I'm beginning to think maybe I slowed down Latin too much - mainly because she's in the throes of more history and derivative work than specific Latin work. One day a week she reviews the previous week's material and then plays the online vocabulary games.

All of her language arts work is continuing to go well, though we're starting to wind down on the Island level. She and her dad are continuing to do her read-aloud nightly, slowly working their way through The Hunt for Red October. The week's literature selection was Code Talker. I had a hunch that she would really like this book, and I was gratified to be right. She's finished The Music of the Hemispheres and we're re-reading one chapter daily, then discussing one or more of her memorized poems that are good examples for the topic discussed in the chapter. She's also reviewing the stems in Building Language, and started a re-reading of Sentence Island. I know we zoomed through the Island level, so this review and re-reading while she finishes up Practice Island doesn't seem like too much busywork. She finished sentences 61-80 in Practice Island and is showing good retention.

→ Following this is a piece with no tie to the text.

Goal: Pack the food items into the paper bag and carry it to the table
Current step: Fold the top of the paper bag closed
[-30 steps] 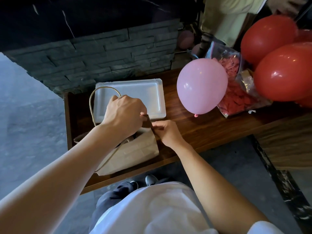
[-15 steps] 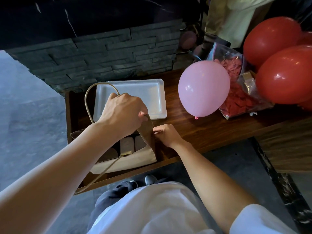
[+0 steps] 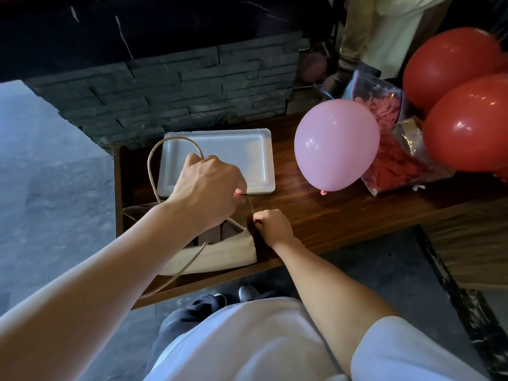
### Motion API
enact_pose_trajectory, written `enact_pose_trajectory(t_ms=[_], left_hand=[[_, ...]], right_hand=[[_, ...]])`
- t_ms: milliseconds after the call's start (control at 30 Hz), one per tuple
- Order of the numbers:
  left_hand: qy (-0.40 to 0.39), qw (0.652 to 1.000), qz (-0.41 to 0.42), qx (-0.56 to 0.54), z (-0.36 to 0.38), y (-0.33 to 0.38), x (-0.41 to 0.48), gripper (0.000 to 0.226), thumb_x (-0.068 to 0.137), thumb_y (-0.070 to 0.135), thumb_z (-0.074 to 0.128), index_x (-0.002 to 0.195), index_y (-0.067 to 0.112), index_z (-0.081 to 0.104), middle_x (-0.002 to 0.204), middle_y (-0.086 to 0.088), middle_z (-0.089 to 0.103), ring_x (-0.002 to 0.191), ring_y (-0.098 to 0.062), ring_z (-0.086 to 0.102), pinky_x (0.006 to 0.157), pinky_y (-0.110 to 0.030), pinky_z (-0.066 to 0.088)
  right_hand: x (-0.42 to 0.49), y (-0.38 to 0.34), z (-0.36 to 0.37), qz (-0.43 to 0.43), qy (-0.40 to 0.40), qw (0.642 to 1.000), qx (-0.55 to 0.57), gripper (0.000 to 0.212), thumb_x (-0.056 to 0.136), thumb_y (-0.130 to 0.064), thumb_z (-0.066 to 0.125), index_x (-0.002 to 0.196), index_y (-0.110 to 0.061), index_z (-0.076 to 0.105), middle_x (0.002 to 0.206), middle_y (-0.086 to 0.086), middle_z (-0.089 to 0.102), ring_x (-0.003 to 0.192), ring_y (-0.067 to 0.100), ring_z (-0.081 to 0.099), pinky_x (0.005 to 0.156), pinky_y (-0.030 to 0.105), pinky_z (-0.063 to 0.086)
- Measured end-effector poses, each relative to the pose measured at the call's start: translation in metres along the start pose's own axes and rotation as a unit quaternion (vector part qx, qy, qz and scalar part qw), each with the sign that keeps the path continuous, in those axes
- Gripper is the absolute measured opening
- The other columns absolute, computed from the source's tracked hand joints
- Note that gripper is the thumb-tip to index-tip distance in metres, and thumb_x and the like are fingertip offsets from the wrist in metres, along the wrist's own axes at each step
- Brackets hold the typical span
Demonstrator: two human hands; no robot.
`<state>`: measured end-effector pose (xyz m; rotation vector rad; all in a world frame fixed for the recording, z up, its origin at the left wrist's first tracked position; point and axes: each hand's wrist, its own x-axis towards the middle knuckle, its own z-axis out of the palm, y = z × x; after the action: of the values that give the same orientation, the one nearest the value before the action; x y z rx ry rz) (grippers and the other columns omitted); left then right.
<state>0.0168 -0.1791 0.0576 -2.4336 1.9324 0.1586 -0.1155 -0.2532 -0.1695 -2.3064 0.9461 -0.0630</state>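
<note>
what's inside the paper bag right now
Inside the paper bag, a few upright brown-wrapped items show at the open top. The left hand and forearm cover the rest, so their number is unclear.

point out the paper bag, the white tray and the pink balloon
paper bag [image 3: 220, 255]: head view, on its near front wall.
white tray [image 3: 255, 158]: head view, on the bare right part of its floor.
pink balloon [image 3: 336, 145]: head view, on the middle of its rounded body.

Dark wooden tabletop [image 3: 330, 215] at centre, stacked grey slate stone wall [image 3: 178, 86] at twelve o'clock, mottled grey stone floor [image 3: 49, 188] at nine — dim, cool light.
</note>
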Motion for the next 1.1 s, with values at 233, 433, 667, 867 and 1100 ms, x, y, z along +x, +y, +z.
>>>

More good news in math - she passed drill level 31! She also completed lessons 51 through 55 in Life of Fred, and pages 37-43 in Key to Percents Book 1.

History this week centered around the aftermath of World War II. She wrote a one-paragraph summary for each section of the chapter in SOTW 4, "The Suez Crisis" and "The Marshall Plan." The former was especially detailed and well-written! She also read Victory in the Pacific and Anne Frank; the biographies and supplemental history books are starting to lag behind SOTW, thanks to all the good books about World War II!

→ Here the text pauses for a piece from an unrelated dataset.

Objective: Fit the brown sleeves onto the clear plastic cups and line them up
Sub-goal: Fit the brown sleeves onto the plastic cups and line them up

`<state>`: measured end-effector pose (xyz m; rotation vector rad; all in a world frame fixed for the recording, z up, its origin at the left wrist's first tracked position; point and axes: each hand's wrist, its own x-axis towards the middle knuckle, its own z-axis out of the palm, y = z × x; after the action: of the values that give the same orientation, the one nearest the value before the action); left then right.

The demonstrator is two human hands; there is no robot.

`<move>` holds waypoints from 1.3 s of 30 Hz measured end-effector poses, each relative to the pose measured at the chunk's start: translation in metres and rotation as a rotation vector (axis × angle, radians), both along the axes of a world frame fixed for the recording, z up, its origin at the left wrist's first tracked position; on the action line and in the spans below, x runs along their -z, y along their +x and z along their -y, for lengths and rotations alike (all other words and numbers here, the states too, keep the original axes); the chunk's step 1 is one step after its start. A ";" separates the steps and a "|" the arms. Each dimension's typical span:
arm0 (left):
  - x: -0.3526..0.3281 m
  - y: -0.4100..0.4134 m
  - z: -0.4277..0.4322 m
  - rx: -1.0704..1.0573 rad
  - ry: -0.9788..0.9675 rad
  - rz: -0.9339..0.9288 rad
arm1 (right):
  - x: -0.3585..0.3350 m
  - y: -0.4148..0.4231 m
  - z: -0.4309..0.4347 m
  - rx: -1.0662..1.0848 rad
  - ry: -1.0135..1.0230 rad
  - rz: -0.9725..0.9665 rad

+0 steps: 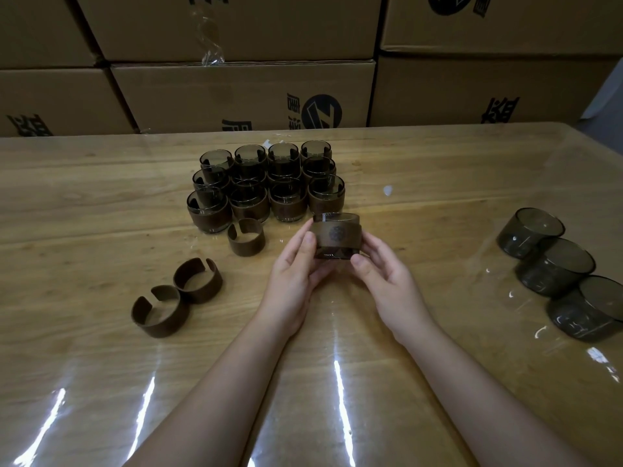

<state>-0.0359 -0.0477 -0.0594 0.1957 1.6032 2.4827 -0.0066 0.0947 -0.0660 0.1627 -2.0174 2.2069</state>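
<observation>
The cup (337,238) with a brown sleeve (338,236) wrapped around it sat between the two hands, lifted just above the bench (101,203). The left hand (296,274) gripped it from one side, thumb pressed on the sleeve's face and fingers curled behind. The right hand (384,274) gripped the other side, thumb low near the cup's base and fingers round the back. A round dark emblem showed on the sleeve, facing the person, and the cup's clear rim stood out above the sleeve's upper edge.

Just beyond the hands, a block of finished sleeved cups (266,183) stood in close rows, touching one another; the nearest of them was just beside the held cup. The far rows were dark and overlapping, so the count was hard to make out, perhaps twelve.

To the left of the left hand, one loose sleeve (246,241) stood on the bench just in front of the block, its open gap turned away from the person. Farther left and nearer the person, two more loose sleeves (178,296) stood touching each other.

Well to the right of the right hand, three bare cups (556,271) lay on their sides in a line, each touching the next.

Beyond the bench, stacked cardboard boxes (242,92) with dark printed marks filled the background.
</observation>
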 end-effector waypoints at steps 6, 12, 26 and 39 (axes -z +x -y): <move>0.001 -0.001 0.000 0.016 0.001 0.012 | 0.001 0.000 -0.002 0.022 -0.034 -0.005; 0.003 -0.002 0.000 -0.003 0.022 -0.004 | 0.001 -0.001 -0.002 0.027 -0.043 -0.015; 0.001 -0.001 -0.001 -0.063 0.020 0.010 | -0.001 0.000 0.003 0.059 -0.088 0.106; 0.000 0.004 0.000 -0.003 -0.136 0.020 | -0.008 0.006 -0.001 0.053 -0.005 0.025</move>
<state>-0.0321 -0.0473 -0.0591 0.1495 1.7569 2.3585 -0.0005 0.0955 -0.0580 0.0802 -2.0045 2.1926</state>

Due to our mid-week trip (see Version Two), EG didn't have physics or The Brain this week, but did read in the Usborne Illustrated Dictionary of Science. We also elected not to introduce new memory work this week, but got into a good groove with the new every other day schedule. In Orbiting with Logic, she did pages 31-37, and two Mind Benders.

FB is doing great, too. I've realized that I have no idea what an "emergent reader" actually looks like. EG went from "not really reading" to "reading chapter books" in less than a month, and my mom remembers me being similar. So I think FB would be classified as an emergent reader, but I really have no earthly idea. He's doing well with sounding out two-consonant blends as well as his overall blend-together process. Math is going well, too, though clearly he sometimes thinks RS is too easy and other times strange. So far it's balanced between the two, so that's good. He's progressing forward in handwriting, so I went ahead and bought Spelling Workout A from amazon. We'll start it next week or the week after, if I can keep him away from it for that long!

I can't believe we've finished day 125 already!

1 comments:

Daisy said...

I'll define what emergent reader meant in my house. It meant the boy could sit down and blow through My Father's Dragon BUT if I picked up a level 4 (I Can Read) book he would balk and tell me how hard it was. Hmmmm. Selective Reading?

What a fun history year you are having. I'm looking forward to modern history. My knowledge if fairly sketchy. No one ever makes it past the Vietnam War in those college history classes.